У нас ситуация круто изменилась, лишь когда «Новый американец» попал в руки американского бизнесмена. Новый босс, когда не сидел в тюрьме, придерживался законов ортодоксального иудаизма и требовал того же от редакции. Не зная русского, он приставил к нам комиссара. В одной статье тот вычеркнул фамилию Андре Жида. Довлатов об этом даже не упомянул — звучит неправдоподобно.
Зато в его «Записные книжки» попал другой эпизод. Как-то на первой полосе мы напечатали карту средневекового Иерусалима. Наутро я попался на глаза взбешенному владельцу. Он хотел знать, кто наставил церквей в еврейской столице. Я сказал, что крестоносцы.
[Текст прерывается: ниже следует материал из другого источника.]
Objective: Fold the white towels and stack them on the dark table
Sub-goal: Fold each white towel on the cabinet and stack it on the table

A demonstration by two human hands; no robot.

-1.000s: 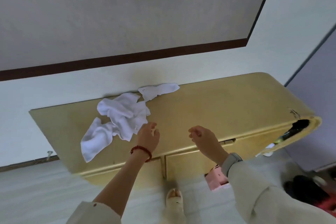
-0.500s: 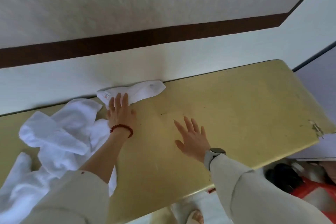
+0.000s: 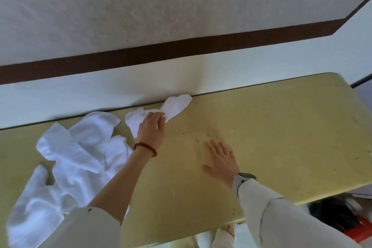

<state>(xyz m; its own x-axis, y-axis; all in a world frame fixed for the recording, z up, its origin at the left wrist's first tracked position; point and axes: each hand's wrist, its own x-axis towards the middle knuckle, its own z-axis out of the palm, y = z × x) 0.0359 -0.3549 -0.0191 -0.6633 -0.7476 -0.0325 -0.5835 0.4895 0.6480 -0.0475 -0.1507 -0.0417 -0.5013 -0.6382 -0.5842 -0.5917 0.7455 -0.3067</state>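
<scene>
We see the table bearing no folded stack yet, so we judge the work barely begun. The towel heap lies crumpled at its left. Our left hand grips one small towel by the wall; our right hand rests flat, fingers spread, holding nothing.

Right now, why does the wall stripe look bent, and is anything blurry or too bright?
Head view: the wide lens bows the brown stripe and the table edge. The right hand is slightly smeared. The towels are nearly blown out, with little weave showing. The left hand, gripping the small towel, is sharper. Light is soft and shadows faint.
</scene>
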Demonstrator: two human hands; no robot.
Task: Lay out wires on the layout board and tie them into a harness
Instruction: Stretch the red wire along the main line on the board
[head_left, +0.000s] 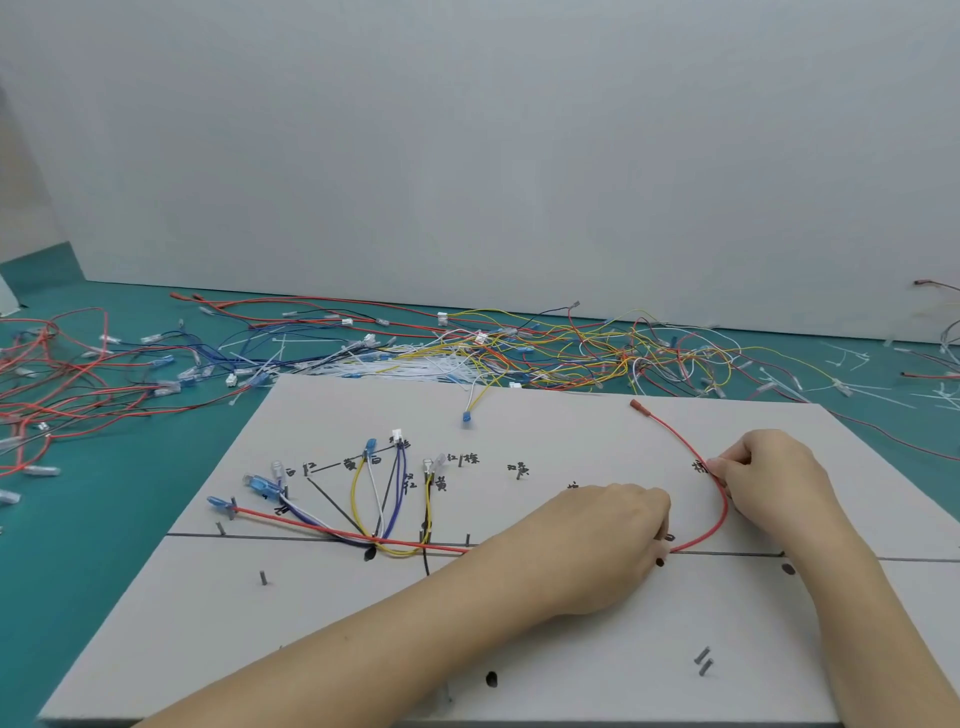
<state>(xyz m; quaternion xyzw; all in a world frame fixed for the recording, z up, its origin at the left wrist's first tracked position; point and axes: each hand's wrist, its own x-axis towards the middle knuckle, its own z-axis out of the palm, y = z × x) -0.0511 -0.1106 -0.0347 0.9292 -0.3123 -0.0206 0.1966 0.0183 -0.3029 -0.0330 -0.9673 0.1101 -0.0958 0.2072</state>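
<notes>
Layout board (519, 649), loose wires (571, 345) on green table (78, 545)

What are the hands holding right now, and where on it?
Both hold the red wire: the right hand pinches its curved stretch, the left hand grips it lower, near the board's line.

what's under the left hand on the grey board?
The long red wire runs in under the left hand along the black line on the grey layout board and curves out towards the right hand, which pinches it. The covered stretch and any pegs there are hidden.
</notes>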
После «Нового американца» Довлатов с облегчением вернулся к философии этнического безразличия. Сергей вообще не верил в возможность национальной литературы. «Русские считают Бабеля русским писателем, — писал он, — евреи считают Бабеля еврейским писателем. И те и другие считают Бабеля выдающимся писателем. И это по-настоящему важно».
В ответ на все возражения он ссылался на космополита Бродского, который, по словам Довлатова, «успешно выволакивал русскую словесность из провинциального болота».
Что касается евреев, то они у Довлатова вновь превратились в литературный прием:
К Марусиному дому подкатил роскошный черный лимузин. Оттуда с шумом вылезли четырнадцать испанцев по фамилии Гонзалес… Был даже среди них Арон Гонзалес. Этого не избежать.
Сергей ценил взрывную силу самого еврейского имени. Оно для него было иероглифом смешного. Собственно евреи ему были не нужны, и там, где их не было, например в Коми, он легко без них обходился.
«Знакомьтесь, — гражданским тоном сказал подполковник, — это наши маяки. Сержант Тхапсаев, сержант Гафитулин, сержант Чичиашвили, младший сержант Шахматьев, ефрейтор Лаури, рядовые Кемоклидзе и Овсепян…»
На что своеобразно реагирует охранник-эстонец: «Перкеле, — задумался Густав, — одни жиды…»
11
Сергей мало что любил — ни оперы, ни балета, в театре — одни буфеты. Даже природа вызывала у него раздражение. Как-то в обеденный перерыв вытащили его на улицу — съесть бутерброд на весенней травке. Сергей сперва зажмурился, потом нахмурился и наконец заявил, что не способен функционировать, когда вокруг не накурено. С годами, впрочем, он полюбил ездить в Катскильские горы, на дачу. Но и там предпочитал интерьеры, выходя из дома только за русской газетой. «Страсть к неодушевленным предметам раздражает меня, — писал Довлатов, — я думаю, любовь к березам торжествует за счет любви к человеку».
Мне кажется, Сергей был просто лишен любопытства к не касающейся его части мира. Он не испытывал никакого уважения к знаниям. Обмениваться фактами ему казалось глупым. Несмешную информацию он считал лишней. Довлатов терпеть не мог античных аллюзий. Он и исторические романы презирал, считая их тем исключительным жанром, где эрудиция сходит за талант. Сергей вообще не стремился узнавать новое. Книги предпочитал не читать, а перечитывать, путешествий избегал, на конференции ездил нехотя, а на лиссабонской и вовсе запил. В результате путевых впечатлений у него наберется строчки три, и те о закуске: «Португалия… Какое-то невиданное рыбное блюдо с овощами. Помню, хотелось спросить: кто художник?»
Любуясь загадочностью человеческой природы, Довлатов признавал только ту тайну, которая была рядом. Он не слышал о Бермудском треугольнике, не читал фантастики, не интересовался переселением душ и не заглядывал в рубрику гороскопов, хотя и придумал ей название — «Звезды смотрят вниз». Довлатов пожал плечами, когда я написал статью о снежном человеке. По-настоящему таинственными Сергею казались не снежные люди, а обыкновенные.
Например, его сосед, которого он описывал как «загадочного религиозного деятеля Лемкуса». Честно говоря, ничего загадочного я в нем не видел. Обычный человек, приветливый, тихий, услужливый. Устроил довлатовскую дочку Катю в летний баптистский лагерь. Когда мы, заготовив шашлык, приехали ее навестить, он просил нас из уважения к религии выпивать, спрятавшись за дерево. Но для Довлатова не нашлось подходящего ствола. Лемкус был энергичным литератором. Вместе со всеми нами он печатался в журнале Перельмана «Время и мы». Рассказы его не отличались от многих других, но у Довлатова они вызывали тяжелое недоумение. Сергей не мог понять, что значит «розовый утренний закат напоминал грудь молоденькой девушки». Меня больше смущало название другого рассказа: «Задница, которая нас погубила».